● **Your assignment**:
Establish how many lines in the records below include the word "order"; respond with that number only.

(Dataset entries)
● ● ● ● ● ● ●
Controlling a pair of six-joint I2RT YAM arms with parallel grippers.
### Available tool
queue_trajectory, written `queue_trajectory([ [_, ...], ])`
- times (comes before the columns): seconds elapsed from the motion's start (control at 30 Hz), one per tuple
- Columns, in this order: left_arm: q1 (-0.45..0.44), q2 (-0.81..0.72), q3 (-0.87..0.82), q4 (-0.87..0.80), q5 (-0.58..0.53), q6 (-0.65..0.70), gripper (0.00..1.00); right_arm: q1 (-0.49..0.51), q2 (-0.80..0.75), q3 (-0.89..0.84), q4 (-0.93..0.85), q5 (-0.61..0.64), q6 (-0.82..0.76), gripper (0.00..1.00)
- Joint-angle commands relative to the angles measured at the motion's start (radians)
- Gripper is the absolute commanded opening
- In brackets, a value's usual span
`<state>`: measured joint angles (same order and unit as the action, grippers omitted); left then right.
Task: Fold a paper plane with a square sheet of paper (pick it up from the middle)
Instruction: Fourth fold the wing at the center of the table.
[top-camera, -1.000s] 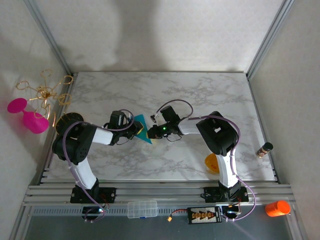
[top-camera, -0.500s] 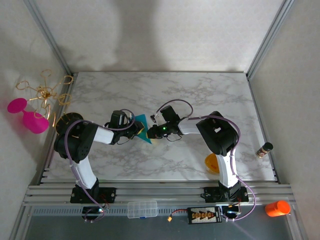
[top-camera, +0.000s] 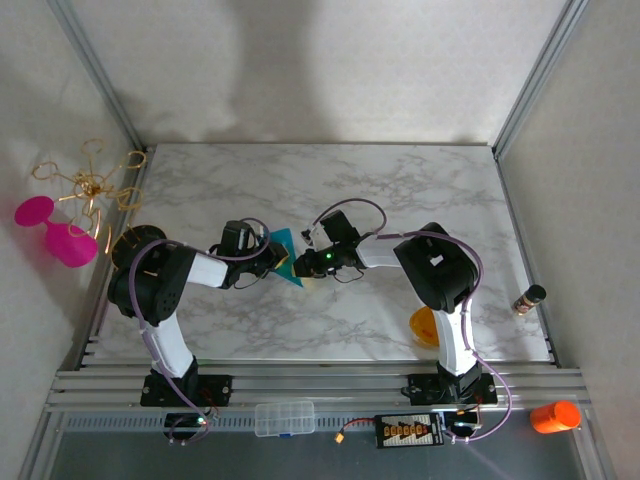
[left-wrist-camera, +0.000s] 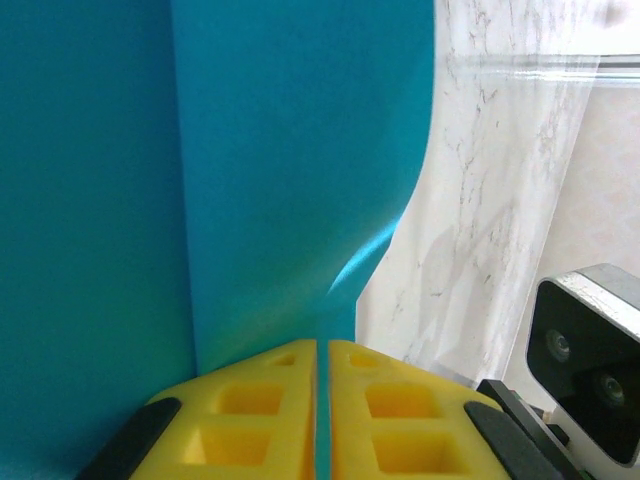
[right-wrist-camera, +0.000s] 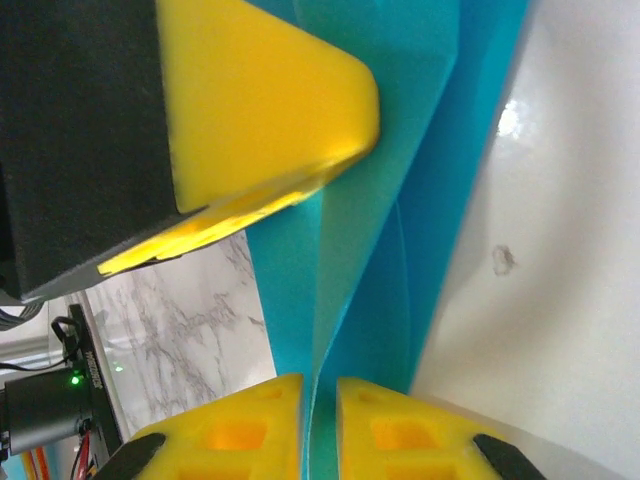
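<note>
Pink glasses (top-camera: 68, 245): you have two, far left of the top view, outside the table rail.
Gold wire piece (top-camera: 88, 183): one, just above the glasses.
Marble table (top-camera: 400, 190): one; both arms reach in and their wrists meet left of centre.
Left gripper (top-camera: 270, 262): in its wrist view (left-wrist-camera: 322, 345) you see the yellow pads pressed nearly together, with a thin strip of the paper pinched between them.
Teal paper (top-camera: 282, 245): one, partly folded, held between the two grippers left of centre. In the left wrist view (left-wrist-camera: 300, 150) it covers the left two thirds, with one straight vertical crease.
Clear compartment box (top-camera: 285, 418): one, bottom centre on the rail; contents too small to tell.
Right gripper (top-camera: 300, 265): in its wrist view (right-wrist-camera: 320, 385) the fingers stand a narrow slit apart with a fold of paper (right-wrist-camera: 400, 150) running into the slit; you cannot tell whether the pads press it.
Orange bowl (top-camera: 422, 325): one, lower right of the table, half behind the right arm; contents hidden.
Small bottle (top-camera: 528, 298): one, dark cap, right edge.
Orange cup (top-camera: 555, 416): one, bottom right corner; inside not visible.
</note>
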<state>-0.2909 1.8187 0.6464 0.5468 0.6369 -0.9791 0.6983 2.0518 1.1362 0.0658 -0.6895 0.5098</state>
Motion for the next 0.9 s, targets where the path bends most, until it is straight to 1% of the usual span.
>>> queue_trajectory([
  [0.0, 0.006, 0.031, 0.002, -0.056, -0.036, 0.026, 0.12, 0.001, -0.029, 0.000, -0.123, 0.030, 0.009, 0.18],
  [0.2, 0.007, 0.031, 0.001, -0.053, -0.033, 0.021, 0.12, 0.001, -0.047, -0.015, -0.124, 0.020, 0.012, 0.16],
  [0.4, 0.008, 0.037, 0.002, -0.057, -0.032, 0.020, 0.12, 0.001, -0.021, -0.009, -0.136, 0.054, 0.012, 0.15],
  [0.57, 0.007, 0.037, 0.002, -0.064, -0.031, 0.020, 0.12, 0.001, -0.105, -0.018, -0.114, 0.094, 0.015, 0.22],
  [0.6, 0.007, 0.036, 0.003, -0.064, -0.031, 0.022, 0.12, -0.026, -0.123, -0.023, -0.112, 0.110, 0.016, 0.24],
  [0.63, 0.008, 0.036, 0.003, -0.063, -0.030, 0.022, 0.12, -0.028, -0.135, -0.026, -0.112, 0.124, 0.018, 0.25],
  [0.73, 0.007, 0.033, 0.004, -0.063, -0.027, 0.020, 0.12, -0.029, -0.147, -0.023, -0.120, 0.155, 0.011, 0.25],
  [0.87, 0.007, 0.030, 0.006, -0.061, -0.016, 0.018, 0.12, -0.023, -0.139, -0.012, -0.101, 0.114, 0.014, 0.24],
])
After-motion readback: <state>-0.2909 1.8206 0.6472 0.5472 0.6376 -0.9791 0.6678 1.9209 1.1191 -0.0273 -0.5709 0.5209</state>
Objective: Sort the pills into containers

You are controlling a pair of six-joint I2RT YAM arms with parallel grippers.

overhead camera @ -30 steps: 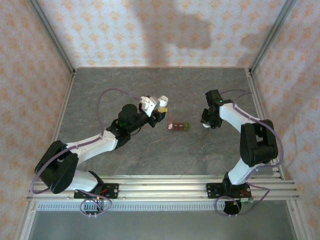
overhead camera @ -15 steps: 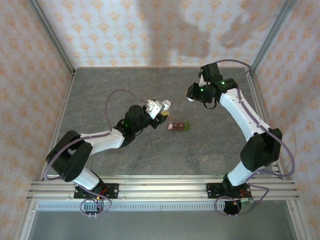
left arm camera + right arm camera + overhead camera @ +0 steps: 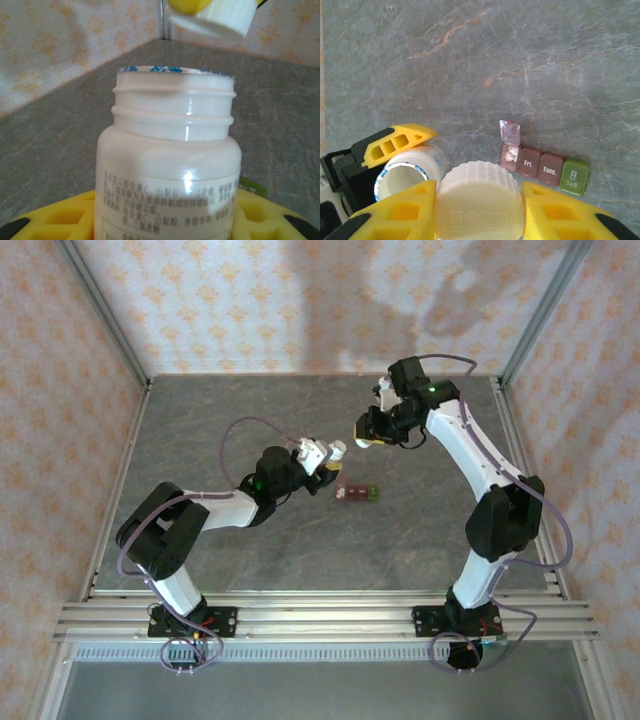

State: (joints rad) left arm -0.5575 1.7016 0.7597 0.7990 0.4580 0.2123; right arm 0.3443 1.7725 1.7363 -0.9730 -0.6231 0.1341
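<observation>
The containers [image 3: 357, 493] are a short strip of joined compartments on the table, red-brown with a green one [image 3: 574, 177] at the end. Its leftmost lid stands open, and white pills [image 3: 510, 155] lie inside. My left gripper [image 3: 322, 462] is shut on a small white bottle [image 3: 170, 165] whose mouth is open, held just left of the strip. My right gripper [image 3: 368, 435] hovers above and behind the bottle, shut on the ribbed white cap [image 3: 480, 200]. The cap [image 3: 215, 17] shows above the bottle's mouth. The uncapped bottle [image 3: 407, 175] sits beside my yellow right fingers [image 3: 395, 210].
Grey stone-patterned table [image 3: 250, 410] with patterned walls on three sides and metal rails along the edges. The green compartment [image 3: 252, 186] peeks out behind the bottle. Open tabletop lies behind and in front of the strip.
My right arm swung from low on the right of the strip up and leftward, carrying the cap to above the bottle. My left arm stretched slightly rightward with the bottle.
</observation>
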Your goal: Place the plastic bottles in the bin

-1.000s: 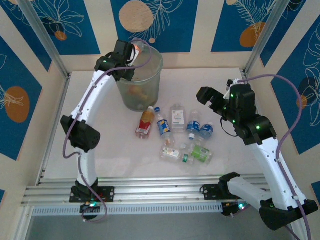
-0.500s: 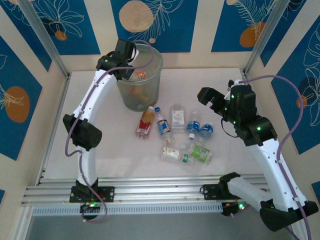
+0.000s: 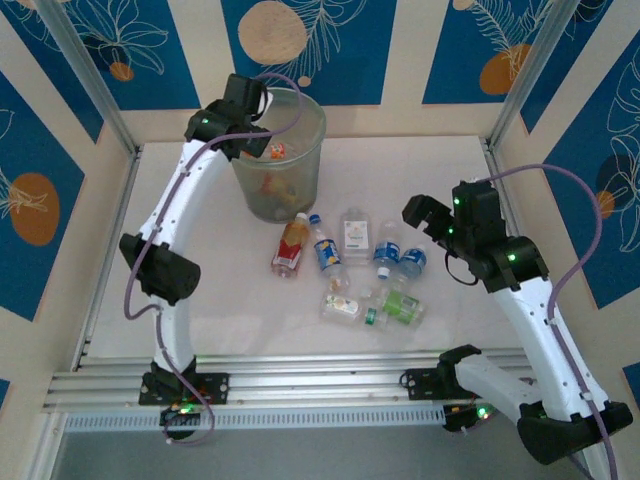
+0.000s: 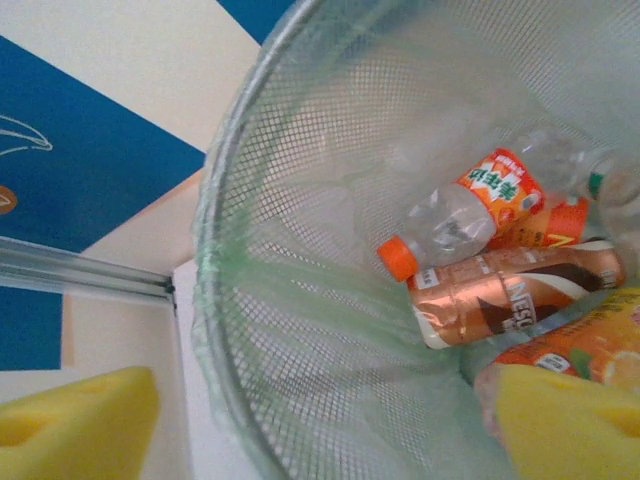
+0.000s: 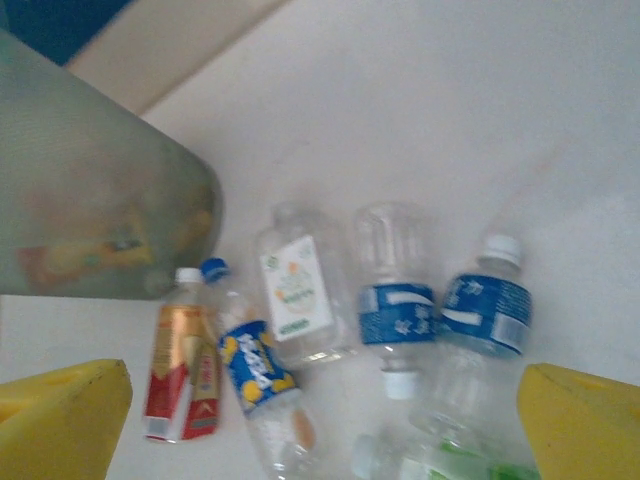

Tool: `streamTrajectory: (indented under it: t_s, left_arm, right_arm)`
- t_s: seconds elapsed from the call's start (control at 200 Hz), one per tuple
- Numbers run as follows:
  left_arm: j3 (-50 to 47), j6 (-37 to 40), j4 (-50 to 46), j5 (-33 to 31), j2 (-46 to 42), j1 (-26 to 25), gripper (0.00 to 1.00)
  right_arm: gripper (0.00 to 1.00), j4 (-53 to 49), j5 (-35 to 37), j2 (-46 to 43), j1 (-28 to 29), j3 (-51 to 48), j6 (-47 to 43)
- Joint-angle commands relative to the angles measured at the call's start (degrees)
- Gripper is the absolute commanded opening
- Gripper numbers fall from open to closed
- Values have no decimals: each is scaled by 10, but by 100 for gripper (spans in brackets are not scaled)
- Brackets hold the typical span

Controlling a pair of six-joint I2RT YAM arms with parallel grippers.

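1. Right now my left gripper (image 4: 320,435) stands released: its yellow pads (image 4: 80,425) sit wide apart with nothing between them, over the mouth of the bin (image 4: 290,260).
2. Below those jaws, inside the bin, lie several plastic bottles (image 4: 570,355). There is an orange-labelled bottle (image 4: 470,205) with an orange cap and a brown-labelled bottle (image 4: 510,295) under it. Another orange one is partly hidden by my pad.
3. My right gripper (image 5: 320,430) is likewise spread and empty, hovering above the table (image 5: 450,100) over the loose cluster.
4. Under it, a red-and-gold bottle (image 5: 183,370) lies nearest the bin, with a blue-and-yellow bottle (image 5: 255,370) just beside it. Then come a white-labelled bottle (image 5: 295,285) and two blue-labelled bottles (image 5: 397,300), and a green-labelled bottle (image 5: 450,465) lies at the lower edge.
5. Seen from above, the bin stands at the far left of the table, and the cluster lies in front of it.
6. I judge the left-hand drop done and the right-hand pick the step in hand, with about seven bottles left.
7. Next, my right jaws should come down square across one bottle's body. An outer bottle is best, since the blue ones lie close together. My left arm must lift clear of the rim before heading to the cluster.
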Motion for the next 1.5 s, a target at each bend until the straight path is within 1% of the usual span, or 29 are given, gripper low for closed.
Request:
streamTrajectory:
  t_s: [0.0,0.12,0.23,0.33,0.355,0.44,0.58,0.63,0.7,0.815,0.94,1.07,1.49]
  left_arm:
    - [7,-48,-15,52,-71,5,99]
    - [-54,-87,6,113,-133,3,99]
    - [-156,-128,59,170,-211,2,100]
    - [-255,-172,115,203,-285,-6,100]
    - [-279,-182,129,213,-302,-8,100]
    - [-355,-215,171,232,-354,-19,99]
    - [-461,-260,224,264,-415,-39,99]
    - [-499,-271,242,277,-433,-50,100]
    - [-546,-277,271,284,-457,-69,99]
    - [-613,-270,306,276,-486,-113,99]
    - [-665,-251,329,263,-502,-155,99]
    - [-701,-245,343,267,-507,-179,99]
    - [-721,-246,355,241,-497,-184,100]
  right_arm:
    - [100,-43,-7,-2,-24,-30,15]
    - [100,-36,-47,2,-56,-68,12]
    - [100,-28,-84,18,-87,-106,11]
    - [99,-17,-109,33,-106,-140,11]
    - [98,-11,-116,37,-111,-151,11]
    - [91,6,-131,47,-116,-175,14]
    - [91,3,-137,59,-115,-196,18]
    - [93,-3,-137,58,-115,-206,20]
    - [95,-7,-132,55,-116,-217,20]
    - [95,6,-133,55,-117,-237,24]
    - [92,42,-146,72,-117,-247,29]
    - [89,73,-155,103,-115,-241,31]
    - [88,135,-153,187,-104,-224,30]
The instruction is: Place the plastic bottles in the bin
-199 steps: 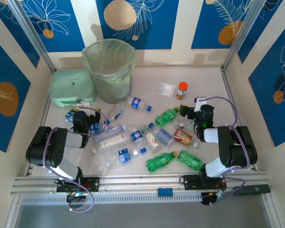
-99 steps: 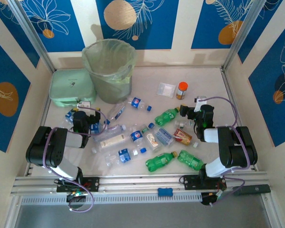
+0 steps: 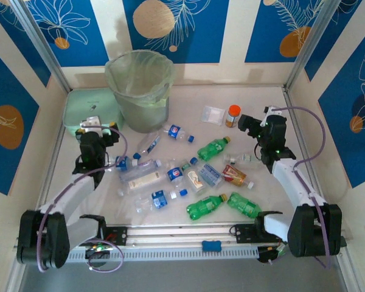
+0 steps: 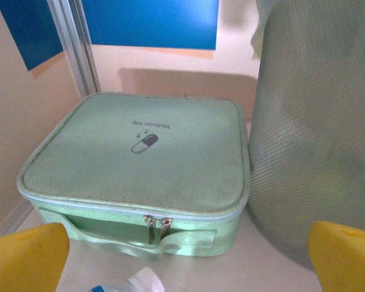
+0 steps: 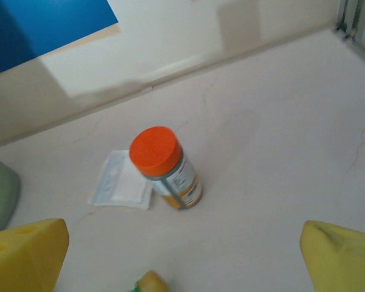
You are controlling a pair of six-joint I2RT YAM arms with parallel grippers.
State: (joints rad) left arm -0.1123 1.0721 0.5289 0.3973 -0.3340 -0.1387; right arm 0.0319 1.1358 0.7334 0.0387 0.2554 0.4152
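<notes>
While overhead shows plastic bottles [image 3: 214, 148] strewn mid-table before bin [image 3: 143, 112], left wrist adds pill logo on mint case [image 4: 140, 158], right wrist orange-capped jar [image 5: 164, 167] label. Jaws agape, empty: left gripper [image 3: 101, 126], right gripper [image 3: 246, 123].

Bin [image 4: 316, 134] wall showing fine grey-green mesh weave, matt. Liner [image 3: 140, 64] looking thin translucent plastic film, crinkled. Mint box [image 4: 134, 164] wearing woven cloth, slightly fuzzy; zip pullers [image 4: 156, 224] glinting metal. Clear bottles [image 3: 174, 174] and green bottles [image 3: 205, 207] shining glossy plastic. Jar [image 5: 165, 167] cap looking smooth matt orange plastic, label glossy. Flat container [image 5: 121, 182] looking clear thin plastic, faintly glossy. Table [image 5: 280, 152] lying matt, hairline-cracked.
</notes>
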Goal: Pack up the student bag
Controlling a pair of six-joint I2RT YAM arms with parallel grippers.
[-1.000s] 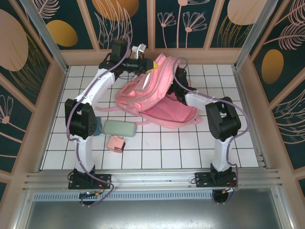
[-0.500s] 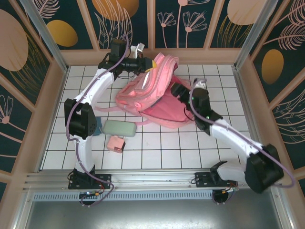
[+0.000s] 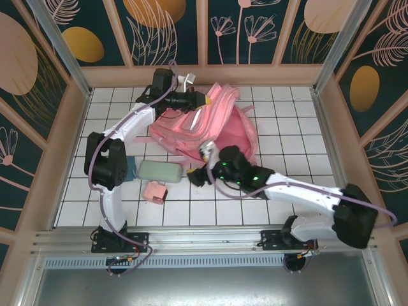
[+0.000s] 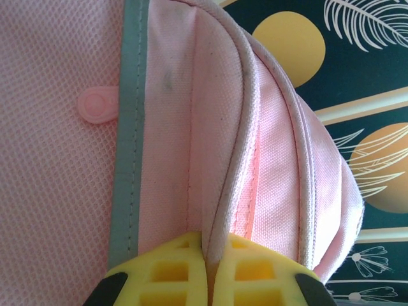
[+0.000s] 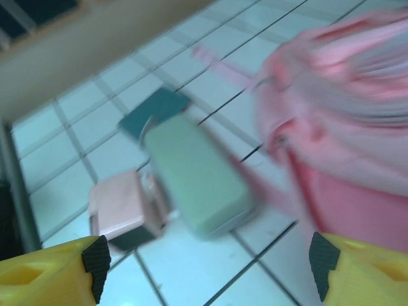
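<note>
A large pink fabric backpack [image 3: 207,121] lies slumped at the far middle of the white tiled table [image 3: 287,108].
The left gripper [image 3: 203,99] is pinched tight on a piped seam at the backpack's far edge. The right gripper [image 3: 196,176] hangs spread wide and empty near its front edge, beside a pale green rectangular case [image 3: 160,171] and a small pink box [image 3: 155,191].

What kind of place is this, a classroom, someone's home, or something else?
Most likely a robot test cell, not a real room: left arm and right arm bolted to a metal rail, a white gridded table, and printed leaf-pattern walls boxing it in.
</note>
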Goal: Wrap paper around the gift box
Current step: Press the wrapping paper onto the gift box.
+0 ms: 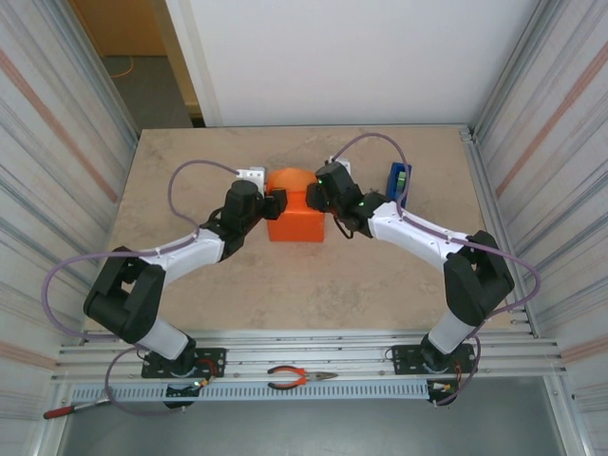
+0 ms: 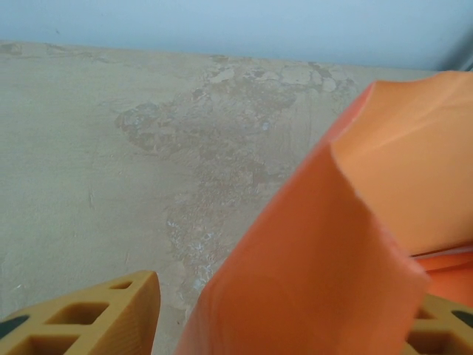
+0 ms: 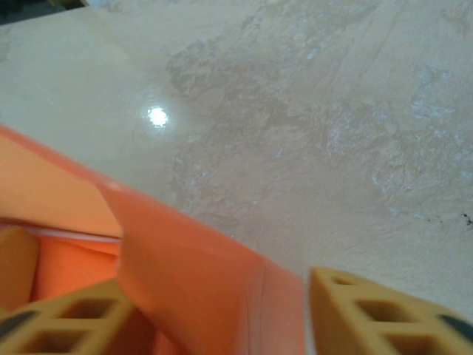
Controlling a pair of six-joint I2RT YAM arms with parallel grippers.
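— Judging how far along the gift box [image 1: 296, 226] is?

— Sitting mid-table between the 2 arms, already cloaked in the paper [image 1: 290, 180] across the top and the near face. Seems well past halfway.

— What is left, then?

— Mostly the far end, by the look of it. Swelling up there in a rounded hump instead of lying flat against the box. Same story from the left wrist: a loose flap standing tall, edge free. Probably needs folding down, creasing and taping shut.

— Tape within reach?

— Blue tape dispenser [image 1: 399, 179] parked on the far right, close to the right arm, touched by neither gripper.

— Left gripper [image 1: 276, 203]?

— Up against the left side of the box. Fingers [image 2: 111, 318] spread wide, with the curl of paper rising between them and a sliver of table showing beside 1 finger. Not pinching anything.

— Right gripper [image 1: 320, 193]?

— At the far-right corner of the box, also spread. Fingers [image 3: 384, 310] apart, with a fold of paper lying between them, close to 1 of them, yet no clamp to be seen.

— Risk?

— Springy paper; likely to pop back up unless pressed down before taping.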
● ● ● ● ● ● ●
● **Answer space**:
2